MEDICO-LEGAL JOURNAL

                            Founded 1901


 1991                         Vol. 59                    Part One




                           EDITORIAL


RATIONING HEALTH CARE:
Ethical and Legal Considerations and QALYs
The Doctor's Dilemma remains as pertinent as ever; the British National Health
Service provides for universal access to health care but resources are limited. The
Government's NHS reforms and the creation of an internal competing market of
purchasers/suppliers operating within fixed budgets will affect the ways in which
resources and treatments are made available and arguably also the criteria for
allocation in individual cases. Will medical decision making and clinical freedom
be affected as a result? Will the doctor's duty to care for an individual patient be
tempered implicitly or overtly by his duty to the NHS to allocate resources in a
manner best designed to ensure that society receives value for its money?
   Should those who pay most taxes and provide the most money towards the NHS
be entitled to extract more as they would in the marketplace of insurance coverage
related to premiums paid? If this were to happen it would undermine the basic ethos
of the NHS and is thus, at present at least, not likely.
   Will general practitioners continue to act as gate (or lock) keepers to the
provision of specialist services and will they as purchasers wield a greatly increased
power to influence the type of care that hospitals and specialist services provide? At
the end of the day, will patients benefit: will the greatest good be provided for the
greatest number at a lower cost - and should this be the main aim?

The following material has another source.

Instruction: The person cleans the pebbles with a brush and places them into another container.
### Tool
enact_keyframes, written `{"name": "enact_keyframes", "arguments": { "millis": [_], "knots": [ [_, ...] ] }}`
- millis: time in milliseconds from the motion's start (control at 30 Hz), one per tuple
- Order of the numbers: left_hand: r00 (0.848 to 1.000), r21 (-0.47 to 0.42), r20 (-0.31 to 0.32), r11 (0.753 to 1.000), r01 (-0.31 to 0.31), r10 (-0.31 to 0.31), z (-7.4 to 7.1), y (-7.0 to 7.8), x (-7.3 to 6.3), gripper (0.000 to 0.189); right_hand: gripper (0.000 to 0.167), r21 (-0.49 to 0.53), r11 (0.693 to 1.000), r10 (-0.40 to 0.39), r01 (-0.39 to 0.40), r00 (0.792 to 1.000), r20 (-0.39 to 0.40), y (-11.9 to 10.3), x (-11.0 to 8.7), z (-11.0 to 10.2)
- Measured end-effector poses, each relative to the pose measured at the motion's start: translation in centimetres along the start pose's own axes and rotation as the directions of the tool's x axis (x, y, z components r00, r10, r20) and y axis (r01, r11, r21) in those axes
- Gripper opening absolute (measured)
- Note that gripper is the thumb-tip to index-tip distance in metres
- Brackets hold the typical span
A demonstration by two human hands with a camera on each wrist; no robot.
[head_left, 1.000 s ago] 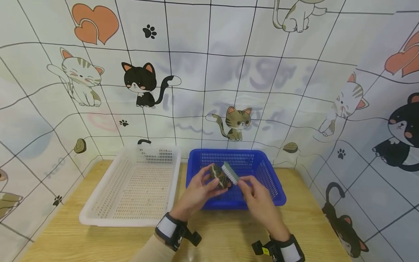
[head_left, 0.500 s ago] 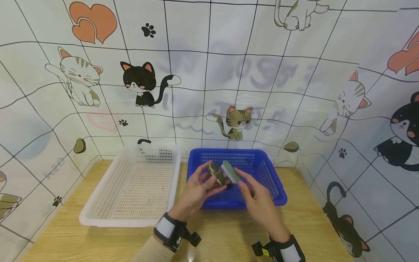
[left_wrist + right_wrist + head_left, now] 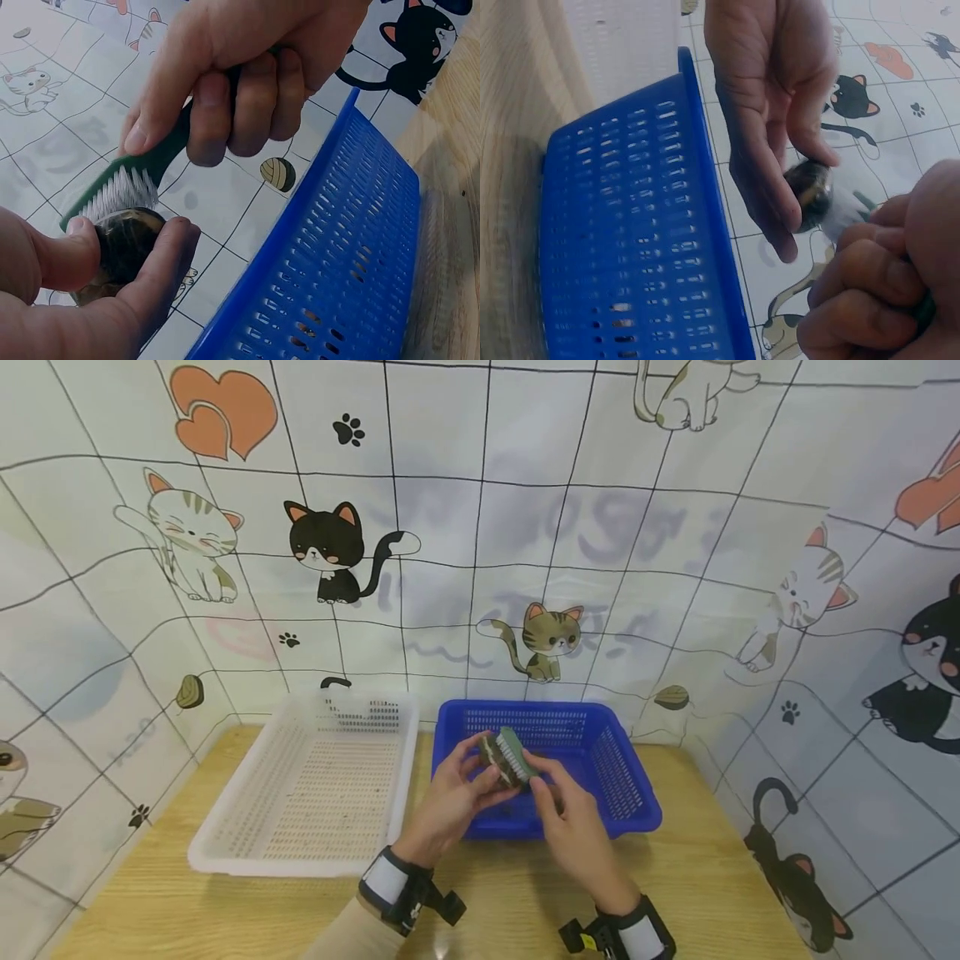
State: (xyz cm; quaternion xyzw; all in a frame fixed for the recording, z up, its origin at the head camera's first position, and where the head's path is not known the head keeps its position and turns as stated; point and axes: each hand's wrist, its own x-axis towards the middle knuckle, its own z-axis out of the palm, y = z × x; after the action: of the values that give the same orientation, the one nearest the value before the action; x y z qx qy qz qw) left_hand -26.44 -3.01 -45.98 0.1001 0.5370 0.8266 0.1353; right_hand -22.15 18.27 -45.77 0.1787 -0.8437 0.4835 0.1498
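My left hand (image 3: 448, 795) holds a dark, rounded, stone-like object (image 3: 129, 244) between thumb and fingers, over the blue basket. It is glossy, with pale and brown streaks. A green scrub brush (image 3: 97, 191) with white bristles lies against the object's upper side in the left wrist view. My right hand (image 3: 573, 827) grips the brush, its fingers curled round the handle and the thumb along its back. In the right wrist view the same object (image 3: 810, 193) shows between the left thumb and fingers, while the right fingers hide most of the brush.
The blue perforated basket (image 3: 637, 793) stands on the wooden table (image 3: 480, 893) beneath both hands, with small dark bits inside. To its left is a larger white perforated basket (image 3: 330, 793). A sheet printed with cats (image 3: 442, 527) rises behind and at both sides.
The brush has moved left from a small gap beside the object onto its surface, the right hand moving with it. The left hand keeps its hold on the object, nearly in place.
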Motion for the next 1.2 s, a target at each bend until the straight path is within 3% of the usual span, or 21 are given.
{"name": "enact_keyframes", "arguments": {
  "millis": [300,767,1000,1200],
  "knots": [
    [1.000,0.012,0.005,1.000,-0.006,0.006,0.3,0.0,0.2,0.067,0.038,-0.034,0.995,0.088,-0.090,0.994,-0.060,0.1,0.1,0.0],
    [0.998,0.076,-0.044,0.996,-0.036,0.040,0.0,-0.2,0.4,0.068,0.027,-0.061,0.998,-0.017,0.014,0.998,-0.052,-0.6,0.1,0.3],
    [0.999,0.136,0.023,0.990,-0.031,0.028,0.2,-0.3,0.2,0.070,0.026,-0.069,0.994,0.075,-0.080,0.994,-0.078,0.5,0.3,0.5],
    [0.998,0.114,-0.011,0.991,-0.064,0.066,0.1,-0.1,0.2,0.068,0.025,-0.046,0.993,0.107,-0.110,0.992,-0.068,0.6,0.4,0.0]
  ]
}}
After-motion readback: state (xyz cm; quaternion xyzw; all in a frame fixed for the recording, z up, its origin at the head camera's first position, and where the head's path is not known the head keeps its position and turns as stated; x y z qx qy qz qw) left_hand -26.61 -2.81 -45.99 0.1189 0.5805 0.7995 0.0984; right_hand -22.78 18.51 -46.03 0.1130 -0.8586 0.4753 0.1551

Incoherent and Incomprehensible Allocation of Scarce Resources
In his Upjohn lecture,Whither the National Health Service? Has it a Future?
presented at the Royal Society on November 5, 1990, Professor Alan Maynard,
(Professor of Economics and Director of the Centre for Health Economics at the
University of York), was contemptuous of the fumbling efforts of doctors today to
select patients for scarce treatments: Patients are denied care now in the NHS by
clinical rationing decisions which are incoherent, incomprehensible and implicit.
In its place Maynard proposes a more logical criterion for the allocation of scarce
treatments among competing patients, namely, the ability to benefit from care.
(As a lawyer and layman one might have hoped that this was always at the root of
any clinical decision making).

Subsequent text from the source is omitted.